Un milione di firme contro il glifosato. Ce l’abbiamo fatta ma non ci fermiamo

Ce l’abbiamo fatta. Ma non fermiamoci proprio ora. In queste ore i conti hanno fatto segnare il ragiungimento del milione di di firme per l’iniziativa dei cittadini europei (ICE) per vietare il glifosato, riformare il processo di approvazione dei pesticidi dell’UE e fissare obiettivi obbligatori per ridurre l’uso dei pesticidi nell’UE. La coalizione europea “ICE StopGlyphosate”, composta da oltre 100 ONG europee, invita la Commissione a rispettare le richieste dei firmatari rifiutando una nuova licenza per il glifosato.

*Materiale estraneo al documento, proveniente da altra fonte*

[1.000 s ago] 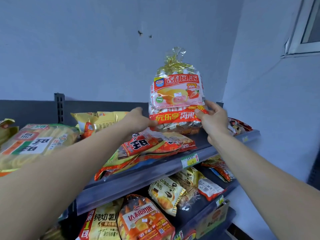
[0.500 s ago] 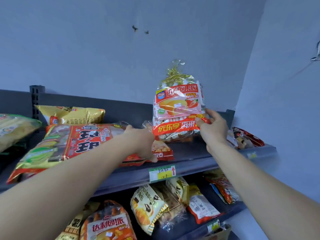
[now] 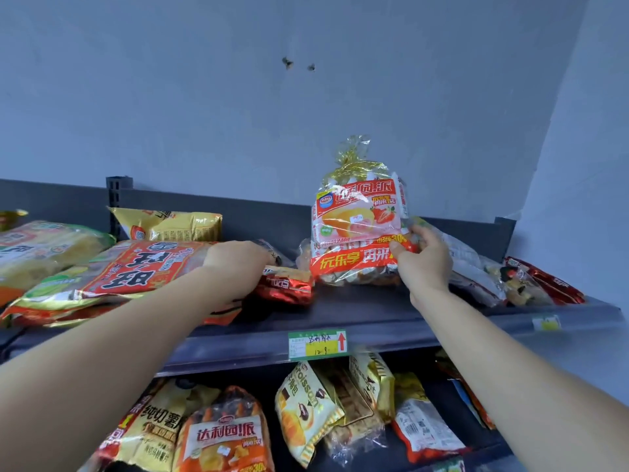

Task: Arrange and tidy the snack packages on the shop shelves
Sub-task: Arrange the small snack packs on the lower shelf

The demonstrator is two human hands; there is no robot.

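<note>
Nearest, under the top shelf [image 3: 238, 349]: chips bag [image 3: 153, 427] at left, orange bag [image 3: 224, 437] just beside it. Croissant bag [image 3: 306, 403] in the middle, clear pack [image 3: 354, 427] touching it, white pack [image 3: 425, 427] to the right. All lean or lie, overlapping. Both forearms reach up over them to the top shelf. Price tag [image 3: 318, 345] sits mid front edge of that shelf, second tag [image 3: 546, 323] at right.

On the top shelf, left hand [image 3: 238, 264] is palm down over the right end of a red flat pack [image 3: 136, 270]. Its fingers bend away and the tips are hidden, so cannot tell if it grips or only rests. Small red pack [image 3: 286, 284] lies just right of that hand.

Right hand [image 3: 422, 264] grips the pie bag [image 3: 357, 216] at its lower right edge, thumb on the front red band, fingers curled behind. Pie bag stands upright on the top shelf, middle-right, gold tie on top, printed front facing near.

Right of it, pale packs [image 3: 476, 277] lie flat, then a red wrapper [image 3: 551, 284] at far right. At left, a cracker pack [image 3: 41, 247] lies beside the flat pack.

Farther back, a yellow bag [image 3: 170, 226] leans on the back panel [image 3: 265, 216]. Behind is the wall [image 3: 204, 97] with two dark marks [image 3: 287, 63].
</note>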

Ducevamo, non fermiamoci proprio ora, perché le firme verranno vagliate e qualcuna sarà inevitabilmente annullata. E perché più saranno, più forte sarà la nostra voce.

Inutile negarlo, appena un anno fa era quasi impensabile raccogliere più di un milione di cittadini comunitari in un’ICE che superasse il quorum di firme necessario in più dei sette stati richiesti. Tra questi c’è anche l’Italia, dove la raccolta continua allo stesso ritmo, per dare un segnale ancora più chiaro alle istituzioni Italiane ed Europee. E di questo vogliamo ringraziare i tanti lettori del Salvagente che hanno firmato on line e ci hanno spedito in redazione i moduli pubblicati sull’ultimo numero del mensile, firmati da loro, da parenti, amici o semplici conoscenti sensibilizzati sull’argomento.

La Commissione europea sarà dunque legalmente tenuta a rispondere alle richieste degli europei e a prenderle in considerazione nelle prossime decisioni. L’obiettivo è farle fare un passo indietro rispetto all’intenzione di rinnovare la licenza del glifosato in Europa per altri dieci anni. Una proposta formale in tal senso è attesa per la discussione con i rappresentanti dei Governi Europei che si svolgerà dal 19 al 20 luglio. I governi dell’UE saranno invitati a votare su questa proposta dopo l’estate. Sulla base dell’esito, la Commissione prenderà una decisione definitiva entro la fine dell’anno in cui scade l’attuale licenza di glifosato dell’UE.

Gli organizzatori dell’ICE presenteranno le firme all’inizio di luglio per richiedere alla Commissione di rispondere formalmente prima della decisione finale su una nuova licenza di glifosato. La petizione rimarrà aperta affinché le persone abbiano ancora l’opportunità di dire la propria contro il glifosato e a favore della riduzione dell’uso dei pesticidi nell’UE.

E a ottobre saremo ascoltati tanto dal Parlamento che dalla Commissione europea. E porteremo la voce, forte, di oltre un milione di consumatori europei.